→ DIRECTIONS: Give the number of lines in the listing that contain the word "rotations", and nothing besides.

→ THE DATA:
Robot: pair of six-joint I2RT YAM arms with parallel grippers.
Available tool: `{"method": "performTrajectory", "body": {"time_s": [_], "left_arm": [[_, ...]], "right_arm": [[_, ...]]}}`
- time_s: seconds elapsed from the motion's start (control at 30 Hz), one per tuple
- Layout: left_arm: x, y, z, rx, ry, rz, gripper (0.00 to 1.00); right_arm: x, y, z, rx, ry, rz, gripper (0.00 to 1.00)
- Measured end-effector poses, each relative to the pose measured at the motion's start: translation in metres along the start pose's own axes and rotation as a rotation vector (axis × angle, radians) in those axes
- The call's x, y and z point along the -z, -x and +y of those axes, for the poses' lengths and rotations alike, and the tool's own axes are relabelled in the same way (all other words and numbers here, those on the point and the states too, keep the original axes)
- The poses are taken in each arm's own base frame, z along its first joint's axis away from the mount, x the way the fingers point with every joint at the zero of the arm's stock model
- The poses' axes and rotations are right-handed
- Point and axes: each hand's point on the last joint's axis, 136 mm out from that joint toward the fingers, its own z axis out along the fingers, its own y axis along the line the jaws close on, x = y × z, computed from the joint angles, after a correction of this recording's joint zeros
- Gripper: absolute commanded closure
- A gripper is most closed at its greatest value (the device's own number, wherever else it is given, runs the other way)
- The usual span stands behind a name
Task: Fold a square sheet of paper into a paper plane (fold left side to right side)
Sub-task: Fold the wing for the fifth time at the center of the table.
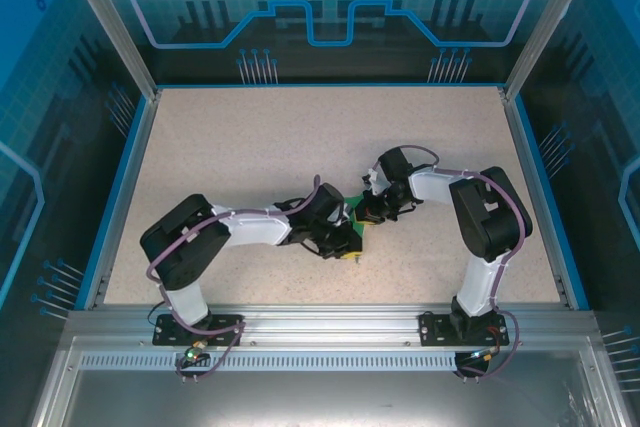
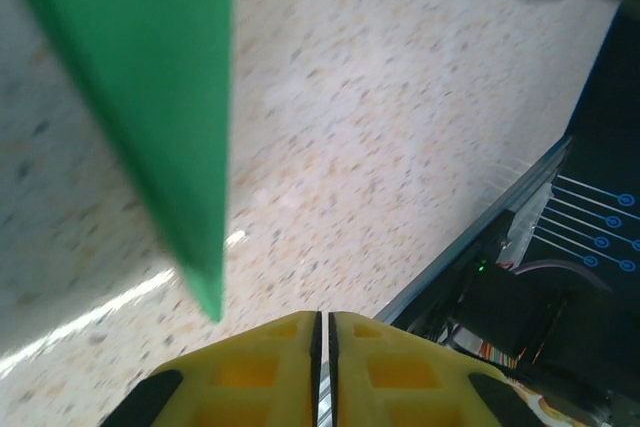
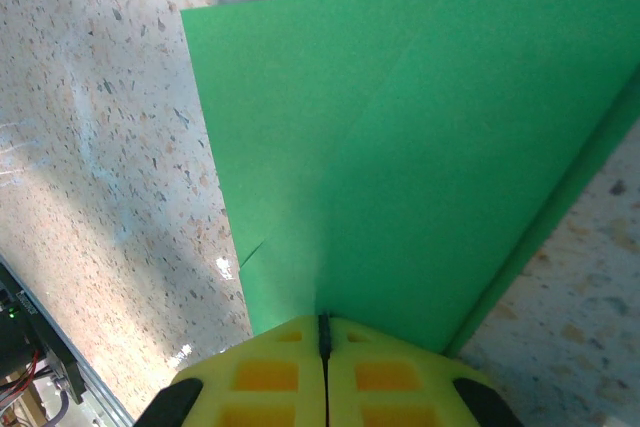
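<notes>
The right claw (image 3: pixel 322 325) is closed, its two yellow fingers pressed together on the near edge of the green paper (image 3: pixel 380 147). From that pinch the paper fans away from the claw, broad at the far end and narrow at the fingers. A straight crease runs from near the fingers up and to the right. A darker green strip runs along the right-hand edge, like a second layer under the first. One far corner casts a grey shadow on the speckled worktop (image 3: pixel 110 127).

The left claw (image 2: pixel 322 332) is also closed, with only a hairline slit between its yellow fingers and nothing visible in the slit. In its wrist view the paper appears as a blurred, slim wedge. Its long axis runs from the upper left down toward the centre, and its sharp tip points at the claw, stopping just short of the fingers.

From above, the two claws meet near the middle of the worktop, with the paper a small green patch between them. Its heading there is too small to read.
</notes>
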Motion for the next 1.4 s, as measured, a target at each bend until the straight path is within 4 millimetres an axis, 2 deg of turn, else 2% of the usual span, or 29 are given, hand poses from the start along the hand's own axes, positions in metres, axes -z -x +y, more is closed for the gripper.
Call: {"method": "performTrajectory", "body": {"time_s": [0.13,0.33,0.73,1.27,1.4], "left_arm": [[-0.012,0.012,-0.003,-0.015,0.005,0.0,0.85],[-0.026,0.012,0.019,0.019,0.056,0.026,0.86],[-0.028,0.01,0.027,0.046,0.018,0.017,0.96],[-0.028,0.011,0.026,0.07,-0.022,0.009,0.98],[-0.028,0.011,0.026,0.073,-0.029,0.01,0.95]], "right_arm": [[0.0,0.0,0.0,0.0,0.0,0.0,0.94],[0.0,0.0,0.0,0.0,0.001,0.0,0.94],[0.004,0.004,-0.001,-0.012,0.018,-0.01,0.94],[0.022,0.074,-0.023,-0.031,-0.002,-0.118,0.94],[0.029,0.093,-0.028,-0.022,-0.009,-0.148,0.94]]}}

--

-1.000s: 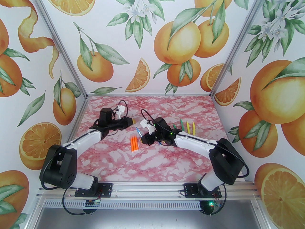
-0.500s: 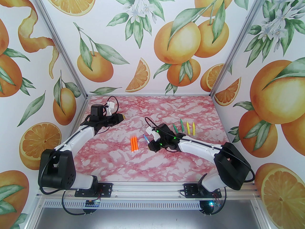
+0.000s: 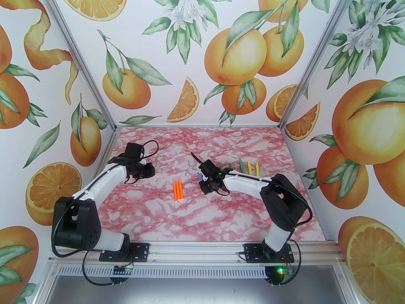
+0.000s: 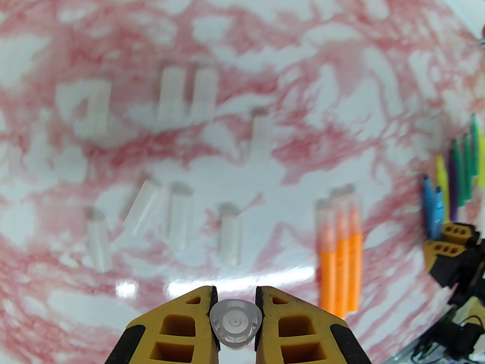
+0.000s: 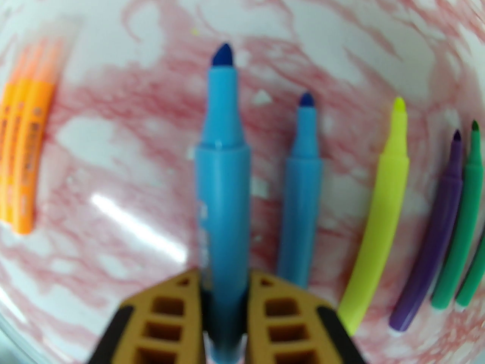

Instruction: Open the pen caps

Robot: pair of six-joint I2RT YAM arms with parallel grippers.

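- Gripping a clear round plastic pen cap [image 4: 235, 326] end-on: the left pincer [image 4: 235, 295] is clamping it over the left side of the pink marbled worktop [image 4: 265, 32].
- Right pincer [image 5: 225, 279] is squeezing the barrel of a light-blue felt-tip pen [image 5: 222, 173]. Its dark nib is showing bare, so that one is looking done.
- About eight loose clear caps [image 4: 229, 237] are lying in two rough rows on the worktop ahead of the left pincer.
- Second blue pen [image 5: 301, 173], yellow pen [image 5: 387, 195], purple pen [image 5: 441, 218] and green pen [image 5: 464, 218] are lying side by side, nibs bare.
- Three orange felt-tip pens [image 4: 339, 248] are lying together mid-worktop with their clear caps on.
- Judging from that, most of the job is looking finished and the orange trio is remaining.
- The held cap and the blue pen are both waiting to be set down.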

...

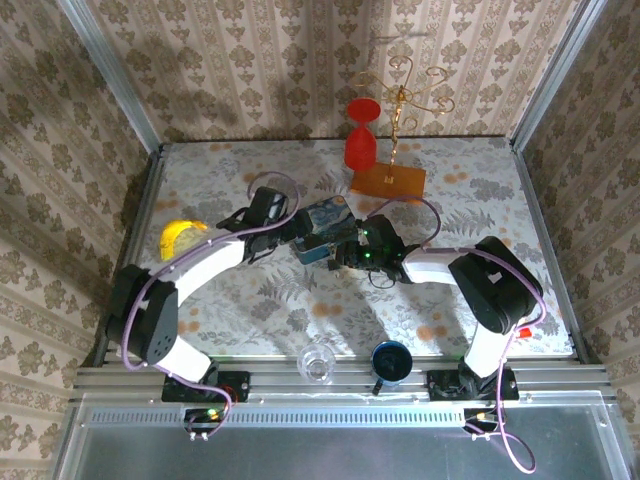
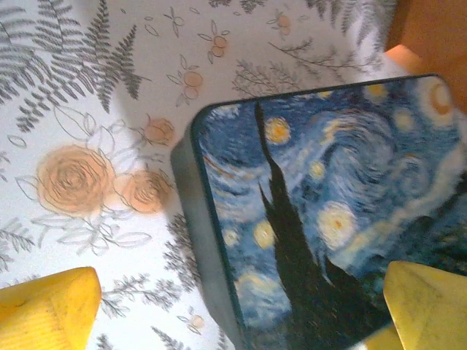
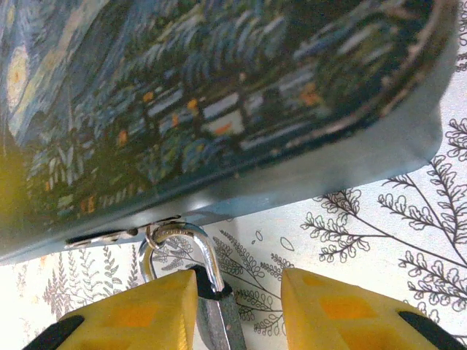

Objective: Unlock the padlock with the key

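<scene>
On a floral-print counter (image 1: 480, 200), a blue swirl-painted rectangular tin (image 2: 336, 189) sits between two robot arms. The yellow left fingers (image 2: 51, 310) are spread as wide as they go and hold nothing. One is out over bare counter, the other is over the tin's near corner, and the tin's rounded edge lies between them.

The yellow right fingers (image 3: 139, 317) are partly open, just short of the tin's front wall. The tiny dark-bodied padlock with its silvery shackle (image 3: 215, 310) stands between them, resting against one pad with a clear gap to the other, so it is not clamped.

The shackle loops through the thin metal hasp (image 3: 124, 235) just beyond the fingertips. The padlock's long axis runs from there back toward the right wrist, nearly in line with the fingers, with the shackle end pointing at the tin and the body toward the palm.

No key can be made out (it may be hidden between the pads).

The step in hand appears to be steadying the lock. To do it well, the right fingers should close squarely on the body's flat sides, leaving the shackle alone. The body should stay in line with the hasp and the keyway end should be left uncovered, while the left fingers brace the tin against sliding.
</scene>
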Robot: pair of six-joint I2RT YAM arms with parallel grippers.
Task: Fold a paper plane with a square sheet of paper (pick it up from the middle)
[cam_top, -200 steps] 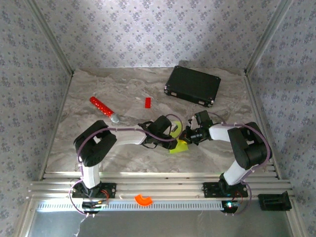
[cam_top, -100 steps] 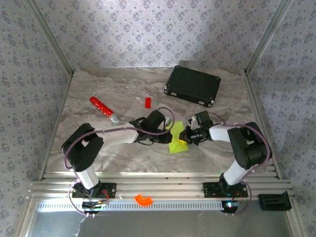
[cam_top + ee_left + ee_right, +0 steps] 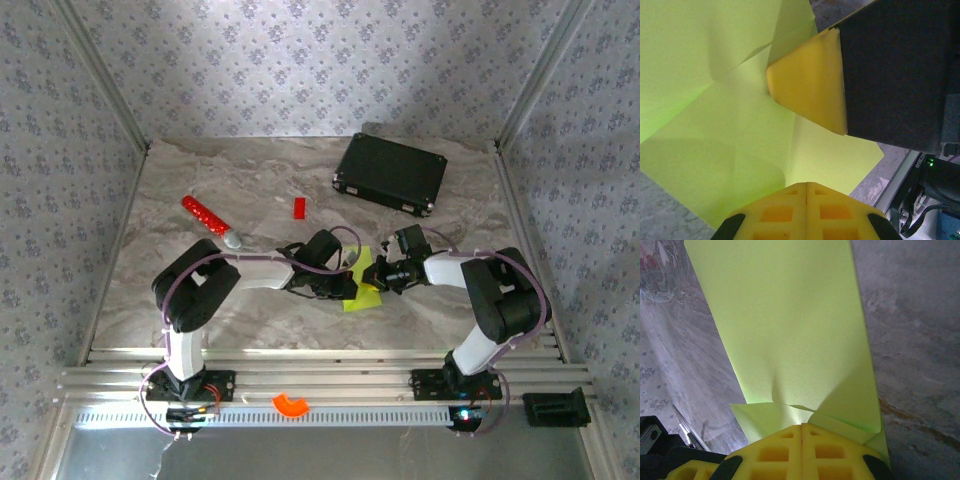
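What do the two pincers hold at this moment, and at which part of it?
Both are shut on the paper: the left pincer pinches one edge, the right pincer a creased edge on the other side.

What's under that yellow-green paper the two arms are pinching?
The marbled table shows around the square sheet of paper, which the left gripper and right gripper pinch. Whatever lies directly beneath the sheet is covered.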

→ REPLY: 2